Какое-то время мне составлял компанию человек в заношенном мундире железнодорожника. Молчаливый, погруженный в свои мысли, он прижимал платок к распухшему страдальческому лицу. Потом и он запропастился, незаметно сойдя на какой-то станции и оставив после себя вмятину в устилавшей пол соломе, а также черный потертый чемодан, о котором позабыл.
Ступая по соломе и мусору, я переходил нетвердым шагом из вагона в вагон. Распахнутые двери купе раскачивались на сквозняке. Нигде ни одного пассажира. Наконец я набрел на кондуктора в черном мундире железнодорожной службы этой дороги. Заматывая шею толстым платком, он складывал свои пожитки: фонарь, служебную книжку. — Подъезжаем, господин, — сказал он, глянув на меня совершенно белыми глазами. Поезд без пыхтения, без стука колес медленно останавливался, словно жизнь уходила из него вместе с последним сипением пара. Остановились. Тишина и пустота, никакого станционного строения. Когда сошли, кондуктор показал мне, в какой стороне Санатория. С чемоданом в руке я пошел белым узким трактом, вскоре свернувшим в темные заросли парка. Не без любопытства разглядывал я пейзаж. Дорога шла вверх и выводила на гребень спокойной возвышенности, с которой открывался обширный горизонт. День был вовсе тусклый, приглушенный, без акцентов. И, возможно, от воздействия такой погоды, тяжелой и бесцветной, темнела вся большая чаша горизонта, на которой аранжировался обширный лесистый ландшафт, составленный кулисами из полос леса и перелесков, уходящих вдаль, тусклеющих и сходящих языками или мягкими склонами то слева, то справа.
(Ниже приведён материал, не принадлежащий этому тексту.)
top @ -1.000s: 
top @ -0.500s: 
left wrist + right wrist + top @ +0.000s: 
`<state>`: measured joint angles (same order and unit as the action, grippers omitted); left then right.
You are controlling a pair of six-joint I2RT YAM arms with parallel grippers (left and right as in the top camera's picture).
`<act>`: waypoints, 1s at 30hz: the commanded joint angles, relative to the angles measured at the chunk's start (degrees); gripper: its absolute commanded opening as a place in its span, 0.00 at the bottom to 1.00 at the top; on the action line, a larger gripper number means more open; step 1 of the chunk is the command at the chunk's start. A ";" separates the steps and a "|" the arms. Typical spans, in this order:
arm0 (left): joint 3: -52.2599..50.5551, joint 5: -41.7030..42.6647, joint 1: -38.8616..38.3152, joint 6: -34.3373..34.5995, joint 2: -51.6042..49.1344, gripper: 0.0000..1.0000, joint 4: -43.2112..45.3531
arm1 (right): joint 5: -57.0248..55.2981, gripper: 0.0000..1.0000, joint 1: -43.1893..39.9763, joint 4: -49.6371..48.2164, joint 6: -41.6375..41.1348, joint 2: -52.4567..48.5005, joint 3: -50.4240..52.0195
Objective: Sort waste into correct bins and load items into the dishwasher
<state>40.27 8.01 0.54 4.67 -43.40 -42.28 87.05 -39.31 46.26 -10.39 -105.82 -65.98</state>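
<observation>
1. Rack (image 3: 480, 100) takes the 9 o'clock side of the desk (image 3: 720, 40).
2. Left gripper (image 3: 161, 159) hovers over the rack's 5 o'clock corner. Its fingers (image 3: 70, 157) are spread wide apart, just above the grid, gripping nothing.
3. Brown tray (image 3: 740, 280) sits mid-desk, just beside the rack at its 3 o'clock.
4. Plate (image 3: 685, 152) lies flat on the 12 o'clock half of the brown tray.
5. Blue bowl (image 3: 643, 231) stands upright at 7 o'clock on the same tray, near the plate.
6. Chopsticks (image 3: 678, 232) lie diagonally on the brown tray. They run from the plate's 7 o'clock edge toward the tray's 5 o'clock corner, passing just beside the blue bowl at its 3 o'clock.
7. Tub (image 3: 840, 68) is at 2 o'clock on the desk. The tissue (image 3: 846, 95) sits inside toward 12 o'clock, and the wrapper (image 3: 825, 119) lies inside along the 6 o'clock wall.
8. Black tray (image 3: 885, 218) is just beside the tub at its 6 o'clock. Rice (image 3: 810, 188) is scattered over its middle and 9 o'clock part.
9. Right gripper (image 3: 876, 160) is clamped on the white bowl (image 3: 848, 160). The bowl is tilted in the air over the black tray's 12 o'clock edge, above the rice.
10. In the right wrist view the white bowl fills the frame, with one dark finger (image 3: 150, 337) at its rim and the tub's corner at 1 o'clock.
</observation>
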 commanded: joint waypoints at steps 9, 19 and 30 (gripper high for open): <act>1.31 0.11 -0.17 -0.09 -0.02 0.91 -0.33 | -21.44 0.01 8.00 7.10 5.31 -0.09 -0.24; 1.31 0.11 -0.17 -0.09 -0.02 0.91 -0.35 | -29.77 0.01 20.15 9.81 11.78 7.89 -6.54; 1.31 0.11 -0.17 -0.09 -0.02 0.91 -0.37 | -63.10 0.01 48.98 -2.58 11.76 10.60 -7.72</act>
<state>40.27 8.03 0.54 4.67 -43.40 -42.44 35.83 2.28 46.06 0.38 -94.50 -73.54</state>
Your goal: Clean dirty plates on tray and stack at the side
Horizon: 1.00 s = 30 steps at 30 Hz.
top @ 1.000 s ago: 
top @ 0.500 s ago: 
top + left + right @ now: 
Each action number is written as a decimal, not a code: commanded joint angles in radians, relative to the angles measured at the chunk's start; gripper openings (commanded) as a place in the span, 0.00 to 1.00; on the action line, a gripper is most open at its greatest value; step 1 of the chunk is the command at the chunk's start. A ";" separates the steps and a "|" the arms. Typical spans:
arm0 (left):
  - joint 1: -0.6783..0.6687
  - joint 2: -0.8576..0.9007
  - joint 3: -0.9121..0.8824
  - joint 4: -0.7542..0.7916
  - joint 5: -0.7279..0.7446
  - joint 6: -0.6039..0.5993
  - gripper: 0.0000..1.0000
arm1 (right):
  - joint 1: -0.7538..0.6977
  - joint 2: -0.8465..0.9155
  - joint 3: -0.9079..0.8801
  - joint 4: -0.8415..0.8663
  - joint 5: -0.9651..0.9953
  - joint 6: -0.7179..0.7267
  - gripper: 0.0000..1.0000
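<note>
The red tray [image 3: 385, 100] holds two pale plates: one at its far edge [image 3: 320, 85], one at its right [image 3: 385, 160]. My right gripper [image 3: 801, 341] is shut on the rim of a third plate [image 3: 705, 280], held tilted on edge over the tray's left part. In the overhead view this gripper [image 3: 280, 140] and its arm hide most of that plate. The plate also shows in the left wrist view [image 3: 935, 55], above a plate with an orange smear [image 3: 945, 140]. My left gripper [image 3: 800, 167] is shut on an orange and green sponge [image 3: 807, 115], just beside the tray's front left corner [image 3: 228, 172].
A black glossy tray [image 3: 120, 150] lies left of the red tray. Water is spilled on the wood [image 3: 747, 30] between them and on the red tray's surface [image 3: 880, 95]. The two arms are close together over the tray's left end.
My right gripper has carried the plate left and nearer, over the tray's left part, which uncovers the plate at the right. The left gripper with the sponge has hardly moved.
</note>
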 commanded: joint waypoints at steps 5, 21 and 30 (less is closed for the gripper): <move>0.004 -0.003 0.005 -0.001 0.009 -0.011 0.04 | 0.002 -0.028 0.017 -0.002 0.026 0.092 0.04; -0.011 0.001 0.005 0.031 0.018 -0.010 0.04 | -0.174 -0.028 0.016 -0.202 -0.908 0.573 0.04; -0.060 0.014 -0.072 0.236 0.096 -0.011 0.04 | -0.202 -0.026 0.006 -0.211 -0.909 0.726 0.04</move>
Весь этот, исполненный значительности, темный ландшафт, казалось, едва заметно плыл сам в себе, перемещаясь относительно себя же, словно облачное и загроможденное небо, исполненное подспудного движения. Текучие пояса и языки леса мнились шумящими и вырастающими этим шумом, точь-в-точь морской прилив, неприметно подступивший к суше. Среди темной динамики лесной местности высокая белая дорога вилась, точно мелодия, гребнем широких аккордов, теснимая напором могучих музыкальных массивов, в конце концов ее и поглощавших. Я сломал ветку с придорожного дерева. Зелень листвы оказалась вовсе темна, почти черна. Это была удивительно насыщенная чернота, глубокая и благодатная, как сон, укрепляющий и живительный. Все серые тона пейзажа были производными единственной этой краски. Такой тон зачастую принимает наша окрестность в пасмурные летние сумерки, напитанные нескончаемыми дождями. Та же глубокая и спокойная отрешенность, то же оцепенение, смирившееся и окончательное, не нуждающееся более в радости красок.
В лесу было темно, как ночью. Я шел на ощупь по тихой хвое. Когда деревья стали реже, под ногами загудел настил моста. За мостом, сквозь черноту деревьев виднелись тусклые многооконные стены гостиницы, рекламируемой как Санатория. Двойная стеклянная входная дверь была открыта. Входили в нее прямо с мостика, взятого с обеих сторон в шаткие перильца из березовых веток. В коридоре царили полумрак и торжественная тишина. Я на цыпочках переходил от дверей к дверям, пытаясь разобрать в темноте номера над ними. На повороте я наконец наткнулся на горничную. Она выскочила из комнаты, как если бы вырвалась из чьих-то настырных рук, взбудораженная и тяжело дышавшая. Она не могла взять в толк моих слов. Пришлось повторять. Она беспомощно озиралась.